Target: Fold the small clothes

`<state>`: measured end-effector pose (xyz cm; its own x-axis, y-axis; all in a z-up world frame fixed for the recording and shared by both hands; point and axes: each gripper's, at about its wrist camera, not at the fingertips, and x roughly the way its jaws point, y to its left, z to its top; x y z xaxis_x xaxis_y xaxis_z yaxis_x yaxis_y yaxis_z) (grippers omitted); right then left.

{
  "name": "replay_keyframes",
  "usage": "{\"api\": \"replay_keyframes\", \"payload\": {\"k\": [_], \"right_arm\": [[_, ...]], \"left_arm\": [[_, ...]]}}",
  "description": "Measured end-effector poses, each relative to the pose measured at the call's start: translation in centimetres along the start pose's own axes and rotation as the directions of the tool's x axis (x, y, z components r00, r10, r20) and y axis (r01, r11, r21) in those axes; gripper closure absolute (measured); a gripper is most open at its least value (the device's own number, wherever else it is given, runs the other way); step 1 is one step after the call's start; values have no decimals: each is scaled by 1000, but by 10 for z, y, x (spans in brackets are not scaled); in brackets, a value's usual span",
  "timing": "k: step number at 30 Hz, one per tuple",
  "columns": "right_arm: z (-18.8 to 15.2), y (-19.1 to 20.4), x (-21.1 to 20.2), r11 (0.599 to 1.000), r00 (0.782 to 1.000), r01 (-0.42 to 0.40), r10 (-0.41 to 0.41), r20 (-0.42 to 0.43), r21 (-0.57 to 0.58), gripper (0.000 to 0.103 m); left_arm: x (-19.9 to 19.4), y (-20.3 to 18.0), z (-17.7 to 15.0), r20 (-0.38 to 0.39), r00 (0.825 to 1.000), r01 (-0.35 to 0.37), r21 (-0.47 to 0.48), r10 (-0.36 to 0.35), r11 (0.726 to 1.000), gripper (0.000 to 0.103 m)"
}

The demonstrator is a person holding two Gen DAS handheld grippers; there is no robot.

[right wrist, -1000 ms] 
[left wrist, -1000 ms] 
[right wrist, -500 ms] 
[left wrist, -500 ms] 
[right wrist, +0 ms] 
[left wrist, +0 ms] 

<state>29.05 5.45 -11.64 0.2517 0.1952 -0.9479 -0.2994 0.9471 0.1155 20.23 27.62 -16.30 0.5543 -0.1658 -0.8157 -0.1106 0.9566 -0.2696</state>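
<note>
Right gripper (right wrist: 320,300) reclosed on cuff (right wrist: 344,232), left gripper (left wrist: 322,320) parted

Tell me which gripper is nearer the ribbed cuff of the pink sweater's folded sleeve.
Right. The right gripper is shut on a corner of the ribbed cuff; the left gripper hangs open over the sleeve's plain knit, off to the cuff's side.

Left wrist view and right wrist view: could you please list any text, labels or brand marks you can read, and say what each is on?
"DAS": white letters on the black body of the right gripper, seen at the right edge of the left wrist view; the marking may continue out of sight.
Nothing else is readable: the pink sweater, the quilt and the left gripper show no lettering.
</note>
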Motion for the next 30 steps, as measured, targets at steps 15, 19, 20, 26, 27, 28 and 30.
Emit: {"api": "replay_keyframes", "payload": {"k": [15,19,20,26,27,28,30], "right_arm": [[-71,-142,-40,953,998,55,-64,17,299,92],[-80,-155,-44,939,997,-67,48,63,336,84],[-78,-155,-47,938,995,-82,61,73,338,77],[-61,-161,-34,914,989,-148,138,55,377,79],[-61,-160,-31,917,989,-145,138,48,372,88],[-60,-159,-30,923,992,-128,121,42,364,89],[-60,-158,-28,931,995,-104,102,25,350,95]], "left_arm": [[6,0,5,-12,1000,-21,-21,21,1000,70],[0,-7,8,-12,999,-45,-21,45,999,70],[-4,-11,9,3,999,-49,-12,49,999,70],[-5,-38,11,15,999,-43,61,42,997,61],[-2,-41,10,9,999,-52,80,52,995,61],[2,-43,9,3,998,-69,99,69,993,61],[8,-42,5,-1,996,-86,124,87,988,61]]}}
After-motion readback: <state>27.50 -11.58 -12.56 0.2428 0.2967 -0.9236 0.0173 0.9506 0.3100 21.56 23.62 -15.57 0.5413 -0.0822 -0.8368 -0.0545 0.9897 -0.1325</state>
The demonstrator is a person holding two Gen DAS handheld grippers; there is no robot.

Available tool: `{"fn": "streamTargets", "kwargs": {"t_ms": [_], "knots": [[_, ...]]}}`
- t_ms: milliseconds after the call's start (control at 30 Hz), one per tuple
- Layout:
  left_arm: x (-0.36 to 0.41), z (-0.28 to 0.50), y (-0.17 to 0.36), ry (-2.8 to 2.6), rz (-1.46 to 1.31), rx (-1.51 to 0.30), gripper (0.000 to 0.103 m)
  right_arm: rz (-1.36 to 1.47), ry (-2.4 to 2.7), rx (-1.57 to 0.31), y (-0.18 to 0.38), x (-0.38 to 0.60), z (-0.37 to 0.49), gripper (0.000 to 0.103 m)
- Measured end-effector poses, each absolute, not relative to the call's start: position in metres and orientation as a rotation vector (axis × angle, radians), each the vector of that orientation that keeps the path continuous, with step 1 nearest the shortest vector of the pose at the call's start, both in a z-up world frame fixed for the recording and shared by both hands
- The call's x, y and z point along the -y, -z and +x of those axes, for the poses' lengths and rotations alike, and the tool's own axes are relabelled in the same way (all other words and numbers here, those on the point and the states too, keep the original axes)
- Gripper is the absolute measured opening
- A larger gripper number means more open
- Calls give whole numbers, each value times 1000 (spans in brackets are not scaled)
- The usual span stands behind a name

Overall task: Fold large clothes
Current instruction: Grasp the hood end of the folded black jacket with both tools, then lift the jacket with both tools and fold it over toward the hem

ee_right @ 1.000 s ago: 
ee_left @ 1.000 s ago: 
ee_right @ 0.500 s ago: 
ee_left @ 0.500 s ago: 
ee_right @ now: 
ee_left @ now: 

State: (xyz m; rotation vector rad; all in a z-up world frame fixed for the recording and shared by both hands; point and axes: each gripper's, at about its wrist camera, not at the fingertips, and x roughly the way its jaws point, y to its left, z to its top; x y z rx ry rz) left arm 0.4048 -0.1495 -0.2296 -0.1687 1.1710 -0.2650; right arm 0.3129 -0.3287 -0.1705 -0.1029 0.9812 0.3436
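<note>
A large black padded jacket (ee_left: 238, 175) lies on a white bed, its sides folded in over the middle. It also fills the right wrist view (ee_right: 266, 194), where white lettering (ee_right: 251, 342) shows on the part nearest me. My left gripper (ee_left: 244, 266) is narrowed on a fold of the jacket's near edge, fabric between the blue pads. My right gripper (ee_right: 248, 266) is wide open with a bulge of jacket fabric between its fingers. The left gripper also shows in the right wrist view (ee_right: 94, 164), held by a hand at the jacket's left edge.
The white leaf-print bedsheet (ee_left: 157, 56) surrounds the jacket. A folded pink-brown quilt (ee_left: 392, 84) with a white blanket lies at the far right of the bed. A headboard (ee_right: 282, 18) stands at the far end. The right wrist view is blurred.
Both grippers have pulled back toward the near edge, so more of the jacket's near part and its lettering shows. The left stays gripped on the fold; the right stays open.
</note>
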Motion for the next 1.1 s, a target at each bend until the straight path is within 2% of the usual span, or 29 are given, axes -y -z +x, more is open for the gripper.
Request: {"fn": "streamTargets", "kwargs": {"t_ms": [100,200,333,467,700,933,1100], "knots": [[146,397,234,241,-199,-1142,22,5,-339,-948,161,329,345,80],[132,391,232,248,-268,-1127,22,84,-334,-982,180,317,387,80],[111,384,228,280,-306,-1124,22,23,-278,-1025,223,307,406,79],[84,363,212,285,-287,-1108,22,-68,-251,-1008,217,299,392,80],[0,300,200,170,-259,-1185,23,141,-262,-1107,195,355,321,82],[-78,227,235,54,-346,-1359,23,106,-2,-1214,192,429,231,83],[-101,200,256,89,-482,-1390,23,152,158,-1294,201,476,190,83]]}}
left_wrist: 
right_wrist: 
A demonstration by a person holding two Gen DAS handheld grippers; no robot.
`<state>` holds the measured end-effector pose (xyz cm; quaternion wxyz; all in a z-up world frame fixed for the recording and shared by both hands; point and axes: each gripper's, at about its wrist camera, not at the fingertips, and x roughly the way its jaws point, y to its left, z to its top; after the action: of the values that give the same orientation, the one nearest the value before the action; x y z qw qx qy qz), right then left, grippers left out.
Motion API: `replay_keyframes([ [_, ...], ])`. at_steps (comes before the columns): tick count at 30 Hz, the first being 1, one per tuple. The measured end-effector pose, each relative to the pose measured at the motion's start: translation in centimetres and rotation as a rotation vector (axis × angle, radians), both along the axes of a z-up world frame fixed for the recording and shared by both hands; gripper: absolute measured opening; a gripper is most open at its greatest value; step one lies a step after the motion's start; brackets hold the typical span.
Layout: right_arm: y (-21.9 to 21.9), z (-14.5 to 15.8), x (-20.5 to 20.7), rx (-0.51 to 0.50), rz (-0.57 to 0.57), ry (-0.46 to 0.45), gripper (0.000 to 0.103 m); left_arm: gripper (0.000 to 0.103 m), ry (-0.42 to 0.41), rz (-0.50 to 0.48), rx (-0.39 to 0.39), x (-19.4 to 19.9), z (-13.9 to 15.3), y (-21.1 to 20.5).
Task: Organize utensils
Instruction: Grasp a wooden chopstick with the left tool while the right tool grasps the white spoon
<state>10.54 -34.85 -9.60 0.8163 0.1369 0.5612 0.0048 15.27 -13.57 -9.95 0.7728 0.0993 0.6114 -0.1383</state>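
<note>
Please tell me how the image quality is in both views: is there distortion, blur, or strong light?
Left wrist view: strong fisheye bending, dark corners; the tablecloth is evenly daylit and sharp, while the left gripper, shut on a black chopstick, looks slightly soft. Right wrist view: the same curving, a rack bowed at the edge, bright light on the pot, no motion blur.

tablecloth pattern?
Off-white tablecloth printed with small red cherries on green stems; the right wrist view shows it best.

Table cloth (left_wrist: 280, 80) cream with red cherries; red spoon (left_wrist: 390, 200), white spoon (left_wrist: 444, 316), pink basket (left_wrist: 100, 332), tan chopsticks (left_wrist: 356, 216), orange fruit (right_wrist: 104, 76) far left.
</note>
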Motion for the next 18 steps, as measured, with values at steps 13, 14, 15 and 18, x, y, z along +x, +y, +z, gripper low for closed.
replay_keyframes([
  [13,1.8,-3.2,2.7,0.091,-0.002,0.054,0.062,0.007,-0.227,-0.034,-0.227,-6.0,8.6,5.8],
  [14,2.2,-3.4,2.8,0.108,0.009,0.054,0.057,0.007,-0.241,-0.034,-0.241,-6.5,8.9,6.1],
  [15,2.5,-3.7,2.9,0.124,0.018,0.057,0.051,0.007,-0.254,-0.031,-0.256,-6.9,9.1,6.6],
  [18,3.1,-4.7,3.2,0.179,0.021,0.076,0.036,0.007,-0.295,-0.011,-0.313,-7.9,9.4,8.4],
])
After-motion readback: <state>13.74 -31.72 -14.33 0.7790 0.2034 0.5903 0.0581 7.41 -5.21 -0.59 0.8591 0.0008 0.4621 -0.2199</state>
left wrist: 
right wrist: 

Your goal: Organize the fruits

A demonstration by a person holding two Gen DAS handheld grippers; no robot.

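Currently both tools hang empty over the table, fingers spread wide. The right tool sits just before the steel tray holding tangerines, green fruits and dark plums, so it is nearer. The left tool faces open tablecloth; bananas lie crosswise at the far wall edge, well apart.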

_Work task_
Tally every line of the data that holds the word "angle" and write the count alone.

_The answer_
2